## [Dataset excerpt]

────────────────

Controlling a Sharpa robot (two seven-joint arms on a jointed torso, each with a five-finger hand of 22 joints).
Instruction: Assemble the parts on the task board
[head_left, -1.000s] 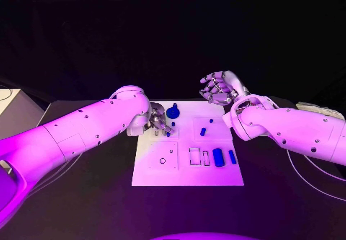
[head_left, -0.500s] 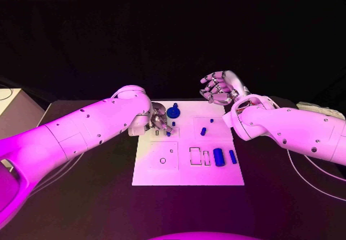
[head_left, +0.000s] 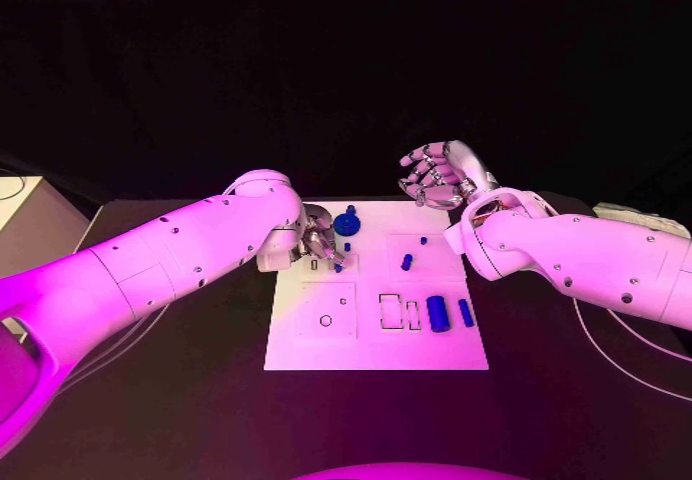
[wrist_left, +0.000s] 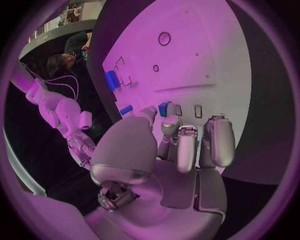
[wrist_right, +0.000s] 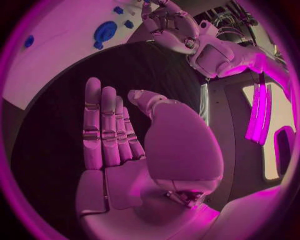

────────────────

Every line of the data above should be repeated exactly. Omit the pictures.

Controlling a Sharpa robot (two seven-joint arms on a jointed torso, each with a five-finger hand of 22 joints).
Instruction: Assemble the parts on the task board
[head_left, -1.000s] 
[head_left, -0.500s] 
[head_left, +0.000s] 
[wrist_left, +0.000s] 
[wrist_right, +0.000s] 

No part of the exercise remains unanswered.